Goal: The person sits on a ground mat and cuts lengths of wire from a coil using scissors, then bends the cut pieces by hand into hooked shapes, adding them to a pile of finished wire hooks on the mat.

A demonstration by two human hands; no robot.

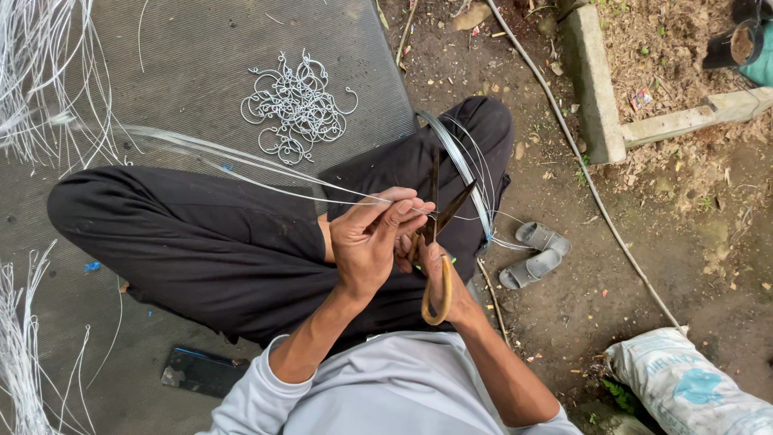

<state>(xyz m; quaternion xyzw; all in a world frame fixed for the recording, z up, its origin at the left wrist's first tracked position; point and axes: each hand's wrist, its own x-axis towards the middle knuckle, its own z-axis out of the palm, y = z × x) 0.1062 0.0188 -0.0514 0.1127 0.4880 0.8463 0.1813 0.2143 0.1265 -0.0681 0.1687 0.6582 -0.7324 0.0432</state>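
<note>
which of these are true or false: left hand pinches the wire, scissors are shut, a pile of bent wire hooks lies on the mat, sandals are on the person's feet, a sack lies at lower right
1. The left hand pinches the thin wire. True.
2. The scissors in the right hand are shut. False: the blades stand apart.
3. A pile of bent wire hooks lies on the mat. True.
4. The sandals are on the person's feet. False: they lie on the dirt beside the knee.
5. A sack lies at lower right. True.

Seated cross-legged, both forearms reach forward over the lap — left hand (372,242) pinching (thumb against fingertips), right hand (435,270) curled closed just beside it.
</note>
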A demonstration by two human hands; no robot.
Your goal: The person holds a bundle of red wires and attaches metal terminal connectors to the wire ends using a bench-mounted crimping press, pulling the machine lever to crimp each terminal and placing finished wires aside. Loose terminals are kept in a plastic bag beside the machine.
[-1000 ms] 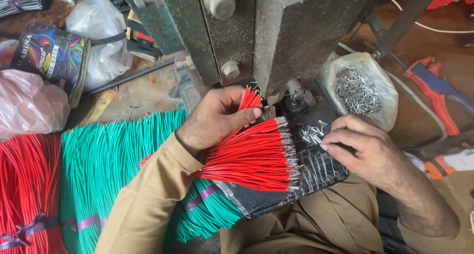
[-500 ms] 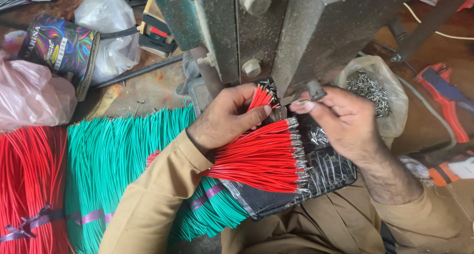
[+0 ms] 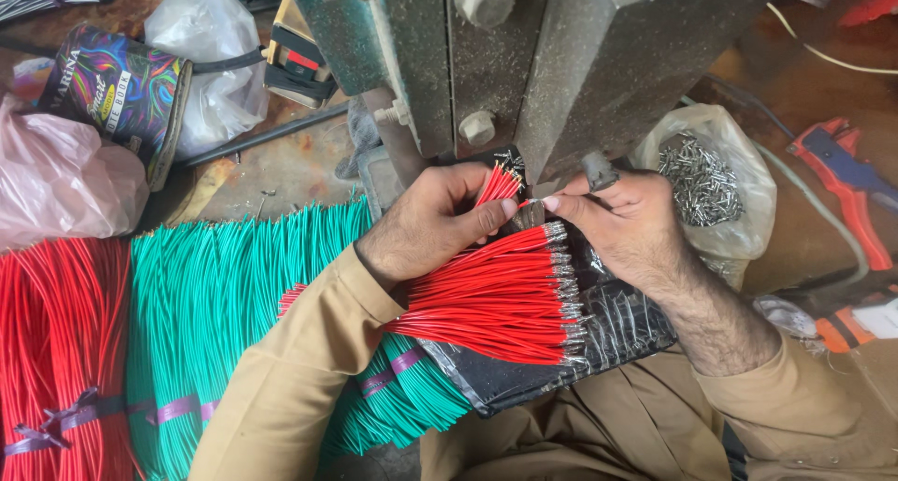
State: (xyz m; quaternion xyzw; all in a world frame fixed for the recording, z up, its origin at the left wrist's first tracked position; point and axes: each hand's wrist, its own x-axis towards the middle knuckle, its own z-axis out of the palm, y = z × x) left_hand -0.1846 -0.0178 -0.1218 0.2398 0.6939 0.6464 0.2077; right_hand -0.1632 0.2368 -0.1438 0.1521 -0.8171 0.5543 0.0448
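Left of the grey-green press [image 3: 524,60] on the worktop lie a multicoloured printed can [image 3: 117,93] on its side, a pink bag [image 3: 61,177] below it and a clear bag [image 3: 210,55] beside it; right of the press sits a clear bag of metal terminals [image 3: 711,177]. The left hand [image 3: 435,221] has its grip clamped on a small red wire bunch [image 3: 498,183] under the press. The right hand [image 3: 629,221] pinches one wire's tip there; a second ago it lay lower, away from the press. Finished red wires [image 3: 496,298] fan across a black sheet.
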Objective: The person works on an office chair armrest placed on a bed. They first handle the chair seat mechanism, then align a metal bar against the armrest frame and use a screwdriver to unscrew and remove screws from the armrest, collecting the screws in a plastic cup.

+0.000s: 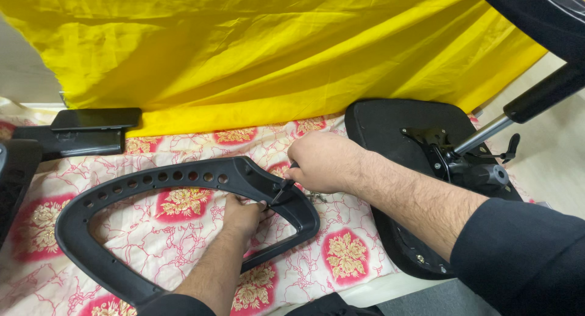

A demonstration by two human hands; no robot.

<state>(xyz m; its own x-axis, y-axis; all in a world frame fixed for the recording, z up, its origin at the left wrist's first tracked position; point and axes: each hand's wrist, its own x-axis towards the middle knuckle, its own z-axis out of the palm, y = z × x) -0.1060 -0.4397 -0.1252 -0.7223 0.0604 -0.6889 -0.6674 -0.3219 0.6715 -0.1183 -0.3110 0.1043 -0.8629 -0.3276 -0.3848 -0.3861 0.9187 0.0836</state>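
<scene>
On floral cloth (pixel 183 231), hands (pixel 244 215) (pixel 323 162) work a curved, perforated plastic frame (pixel 152 182).

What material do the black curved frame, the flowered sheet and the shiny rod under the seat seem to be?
Black curved frame: likely moulded plastic, matt, with a row of formed holes.
Flowered sheet: thin printed cloth; it wrinkles.
Shiny rod: probably polished metal, since it reflects light.

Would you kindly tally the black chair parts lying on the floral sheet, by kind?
Curved frame with holes: 1
Armrest: 1
Seat base with gas cylinder: 1
Total: 3
</scene>
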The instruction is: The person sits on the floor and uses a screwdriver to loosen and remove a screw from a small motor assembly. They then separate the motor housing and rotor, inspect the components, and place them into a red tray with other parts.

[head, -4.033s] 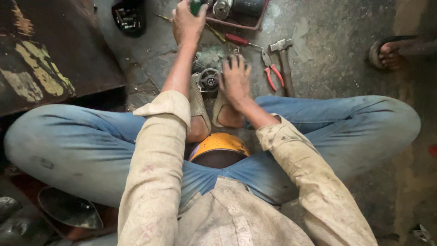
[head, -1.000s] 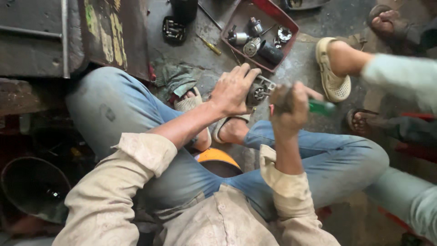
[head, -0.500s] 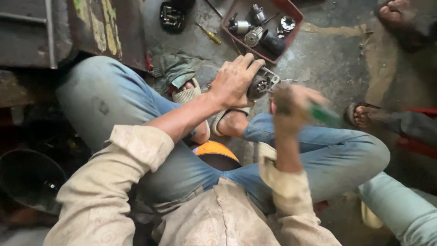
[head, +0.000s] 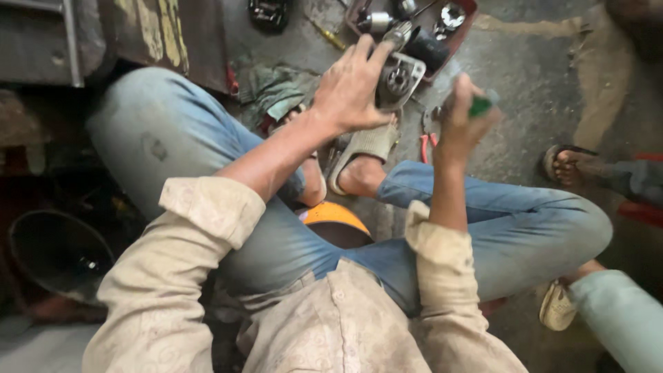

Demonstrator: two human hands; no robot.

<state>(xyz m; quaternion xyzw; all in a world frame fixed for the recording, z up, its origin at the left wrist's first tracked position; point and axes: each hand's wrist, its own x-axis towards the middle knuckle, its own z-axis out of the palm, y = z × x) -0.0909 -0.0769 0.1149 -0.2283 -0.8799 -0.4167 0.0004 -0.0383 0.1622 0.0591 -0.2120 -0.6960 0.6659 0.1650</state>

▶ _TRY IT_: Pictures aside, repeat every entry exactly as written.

▶ _YOUR RESPONSE_:
Goal: The person sits on a ground mat and cuts lengths of wire from a coil using scissors, then bends the cut pieces by hand into hooked shapes, adding them to a pile of finished wire hooks on the mat.

A demonstration by two human hands; no robot.


<state>(xyz m; quaternion xyzw; all in a world frame fixed for the recording, z up, its origin at the left wrist's first tracked position; point and axes: each hand's wrist, its own x-axis towards the middle knuckle, its own z-axis out of the palm, y = z × x) 0.1062 0.0188 -0.0514 0.1127 0.4880 0.8463 0.1813 0.2143 0.1265 -0.0681 0.1687 0.6582 -0.7324 0.0432</state>
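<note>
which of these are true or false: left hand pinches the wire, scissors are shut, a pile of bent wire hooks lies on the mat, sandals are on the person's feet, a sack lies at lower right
1. The left hand pinches the thin wire. True.
2. The scissors in the right hand are shut. False: the blades stand apart.
3. A pile of bent wire hooks lies on the mat. True.
4. The sandals are on the person's feet. False: they lie on the dirt beside the knee.
5. A sack lies at lower right. True.

Seated cross-legged, both forearms reach forward over the lap — left hand (372,242) pinching (thumb against fingertips), right hand (435,270) curled closed just beside it.
</note>
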A demonstration by two human hands; no robot.
Your goal: The person holds a bundle of red wires and attaches metal terminal connectors to the wire ends using a bench-mounted crimping press, pulling the machine lever to crimp each terminal and placing finished wires aside. Loose terminals are kept in a plastic bag beside the machine.
[-1000 ms] 
[-500 ms] 
[+0 ms] 
State: (xyz m; quaternion xyzw; all in a world frame fixed for the recording, z up, its origin at the left wrist's first tracked position; point and axes: each hand's wrist, its own x-axis towards the middle knuckle, its own z-axis out of the palm, y = z × x) left_hand -0.1846 -0.0178 -0.1218 0.2398 0.6939 0.6464 0.2077; right_hand -0.1632 0.2368 -0.1438 0.1521 -0.8171 0.5543 0.0448
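Left of the grey-green press [image 3: 524,60] on the worktop lie a multicoloured printed can [image 3: 117,93] on its side, a pink bag [image 3: 61,177] below it and a clear bag [image 3: 210,55] beside it; right of the press sits a clear bag of metal terminals [image 3: 711,177]. The left hand [image 3: 435,221] has its grip clamped on a small red wire bunch [image 3: 498,183] under the press. The right hand [image 3: 629,221] pinches one wire's tip there; a second ago it lay lower, away from the press. Finished red wires [image 3: 496,298] fan across a black sheet.
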Objective: The person works on an office chair armrest placed on a bed. They first handle the chair seat mechanism, then align a metal bar against the armrest frame and use a screwdriver to unscrew and remove screws from the armrest, collecting the screws in a plastic cup.

+0.000s: 

A demonstration by two human hands; no robot.

<state>(xyz m; its own x-axis, y-axis; all in a world frame fixed for the recording, z up, its origin at the left wrist's first tracked position; point and axes: each hand's wrist, its own x-axis towards the middle knuckle, its own z-axis out of the palm, y = z × x) -0.1060 -0.4397 -0.1252 -0.7223 0.0604 -0.6889 -0.6674 -0.3219 0.6715 -0.1183 -0.3110 0.1043 -0.8629 -0.3276 -0.3848 -0.3861 0.9187 0.0836</state>
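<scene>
On floral cloth (pixel 183 231), hands (pixel 244 215) (pixel 323 162) work a curved, perforated plastic frame (pixel 152 182).

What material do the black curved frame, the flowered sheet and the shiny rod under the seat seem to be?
Black curved frame: likely moulded plastic, matt, with a row of formed holes.
Flowered sheet: thin printed cloth; it wrinkles.
Shiny rod: probably polished metal, since it reflects light.

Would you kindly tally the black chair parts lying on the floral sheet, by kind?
Curved frame with holes: 1
Armrest: 1
Seat base with gas cylinder: 1
Total: 3
</scene>
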The instruction is: The person sits on the floor and uses a screwdriver to loosen and remove a screw from a small motor assembly. They then separate the motor housing and rotor, inspect the components, and place them into a red tray with other parts.

[head, -4.033s] 
[head, -1.000s] 
[head, -0.500s] 
[head, +0.000s] 

Demonstrator: two human hands; no robot.

<state>(xyz m; quaternion xyzw; all in a world frame fixed for the recording, z up, its origin at the left wrist's first tracked position; point and axes: each hand's wrist, its own x-axis towards the middle knuckle, its own z-axis out of the palm, y = z × x) -0.0909 -0.0769 0.1149 -0.2283 -0.8799 -0.4167 0.0004 -0.0383 0.1622 0.0591 -0.2120 -0.6960 0.6659 0.1650</state>

Nothing else remains to be done in this exercise.